死せる魂よ想像せよ

中野ブロードウェイ2階。その階の整体。受付から血行の良さそうな肌の中国人女性が手招きしている。優しい声色。一度は通り過ぎて隙間を探す。喫煙するためのスペース。わずかな隙間で良い。ビルの隙間であれなんであれ、メインストリートから編み目のように張り巡らされた道の避けた所、行き止まりでも構わない。喫煙をするために、深呼吸をするために、グレーゾーンを探せど見つからない。心臓の血液が毛細血管にまで行き渡るかのように、人が小道に流れてくる。住民が邪魔をする。私と同じように彷徨う人間の姿を見た。目が血走っている。私は次の息継ぎまで余力があったので、喫煙スペースを設けているかもしれない商業施設に狙いを定める。一件目ヒット。セガのゲーセン。颯爽と便器に座ってクソを清まし、バルコニーに躍り出てアメリカンスピリット3mgオレンジに火をつける。歳が経つにつれ、タールの量を減らす奴のことを馬鹿にしていたが、自分も結局タールを下げた。タールを軽くしたからと言って別に身体が楽になるわけでもなし、いつも身体はだるいし、柑橘系のドリンクとの飲み合わせも悪い。ただタール重めの煙草を吸うととてつもなく肺が重くなったような気がする。向こう20分のやる気を削ぎ落とされたような心地がする。だるいを超えてしんどい。

ゲーセンとタバコ。昭和のゲーセンと令和のゲーセン。

一人喫煙者が増えた。私を見るや距離をとる。セルフソーシャルディスタンスなのか、緑のジャケットに青色のパンツの奴が嫌いなのかは分からないが、東京の奴はセルフィストが多かった。同じ日本なんだろうか、と思うことが多々あった。東京ほど特異な街はないような気がする。ゾーニングが完璧な地域、粋な下町、オタクサブカルの聖地、色んな処へ行ったがどれもおもしろく、どれも都会で大阪ほどじろじろ人を見てくることもなく、あんまり人とも目が合わない。
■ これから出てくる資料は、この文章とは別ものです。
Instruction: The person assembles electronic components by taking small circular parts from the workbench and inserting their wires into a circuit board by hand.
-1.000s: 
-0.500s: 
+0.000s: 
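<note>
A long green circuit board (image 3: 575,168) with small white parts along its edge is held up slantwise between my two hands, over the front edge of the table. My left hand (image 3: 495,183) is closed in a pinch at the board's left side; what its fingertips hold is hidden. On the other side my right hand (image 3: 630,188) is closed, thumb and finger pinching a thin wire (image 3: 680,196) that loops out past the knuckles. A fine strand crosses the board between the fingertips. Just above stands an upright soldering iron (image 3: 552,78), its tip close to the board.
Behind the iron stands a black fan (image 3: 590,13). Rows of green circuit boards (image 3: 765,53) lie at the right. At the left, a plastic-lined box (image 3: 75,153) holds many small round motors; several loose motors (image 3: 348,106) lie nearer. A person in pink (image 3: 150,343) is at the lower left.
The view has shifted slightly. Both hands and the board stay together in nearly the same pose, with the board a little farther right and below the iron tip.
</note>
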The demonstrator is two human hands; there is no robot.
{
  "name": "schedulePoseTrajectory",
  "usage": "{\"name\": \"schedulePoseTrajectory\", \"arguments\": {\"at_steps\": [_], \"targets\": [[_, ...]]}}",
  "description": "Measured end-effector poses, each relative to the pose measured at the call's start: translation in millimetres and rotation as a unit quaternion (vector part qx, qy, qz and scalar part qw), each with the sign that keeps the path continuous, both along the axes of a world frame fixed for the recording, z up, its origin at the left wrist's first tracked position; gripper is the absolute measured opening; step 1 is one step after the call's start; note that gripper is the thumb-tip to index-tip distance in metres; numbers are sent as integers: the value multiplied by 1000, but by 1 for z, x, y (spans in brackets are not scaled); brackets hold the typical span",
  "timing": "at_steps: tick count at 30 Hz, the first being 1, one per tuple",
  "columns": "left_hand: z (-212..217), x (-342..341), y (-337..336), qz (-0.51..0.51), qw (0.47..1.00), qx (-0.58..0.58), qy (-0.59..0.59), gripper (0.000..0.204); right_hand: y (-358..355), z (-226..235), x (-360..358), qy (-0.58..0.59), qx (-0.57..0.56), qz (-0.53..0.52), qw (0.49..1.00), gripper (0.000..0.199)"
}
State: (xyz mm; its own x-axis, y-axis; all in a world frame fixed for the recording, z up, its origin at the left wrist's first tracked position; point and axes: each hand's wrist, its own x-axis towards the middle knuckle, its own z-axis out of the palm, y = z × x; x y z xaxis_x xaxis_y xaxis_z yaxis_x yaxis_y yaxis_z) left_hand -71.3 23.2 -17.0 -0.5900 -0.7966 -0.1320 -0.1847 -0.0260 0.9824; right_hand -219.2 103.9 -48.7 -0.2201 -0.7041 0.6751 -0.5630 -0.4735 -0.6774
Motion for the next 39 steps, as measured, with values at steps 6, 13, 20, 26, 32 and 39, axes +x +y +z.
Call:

中野ブロードウェイ2階に戻る。1時間コースを頼んだ。ベッドにうつ伏せで転がされる。耳に優しい声が聞こえる。首下を親指で乱打される。ウッと声がでる。痛いですと言う。ごめんねえ、痛かったねえ。と言われるも圧は変わらない。手を恋人繋ぎにして、手羽先を外すように肩甲骨を回される。可動域の限界まで回っているのを感じる。危うい軌道を描かれながら、逆の手で肩甲骨の下を弄られる。おれは一体何をされているのか。痛い、確かに痛い。でも嫌じゃない。まるで漁師が魚を捌くかのように施術されている。荒々しいが的確で身体の構造を把握している。頭に柔術という二文字が浮かび上がる。気がつけば女性は私の身体の上に膝立ちで上り、素股のように膝を震わせ押しつけている。お尻、太腿、背中を何度も往復した。立ちますね。女性は身体の上に立った。きっとカーテンレールよりも上に女性の顔があるはず。足の裏を震わせながら、全身をほぐしていく。一体何をされているのか。

胸のクッションと枕を重ね、再び俯け。身体がバフンバフンと波打っている。おれは一体何をされているのか。快感の領域が変容していくのを感じる。癒しとは全く異なるベクトルの快感。性行為におけるアナルの可能性のような、マッサージの可能性。解体という快楽。仰向けにされ、頭を襲う土砂降りの指10本。マッサージは攻撃なのか!指の連撃に身体が囚われ、解放感を覚えてくる。あーそうゆう本がおれは好きだ。目玉を圧される。優しさなどない。漁師がマグロの目玉を触るようにだ。所々に指圧を感じる。そんなところにツボがあるのか、いや、ツボという感触はない、快感はない。目玉を弄られているのだ。

起き上がると随分身体が軽くなったような気がした。

「タイマッサージだったんですね!すっごい感動しました!」

「タイじゃないよお!中国整体!」と女性は中国整体と書かれたポスターを指さした。

ああ、中国。ここに来ても中国。中華料理を食すことは闘いに近い。私の矮小な胃袋はいつも悲鳴をあげ、翌日には下痢になっている。中国、私をときめかせる中国の禍々しい、生々しい文化。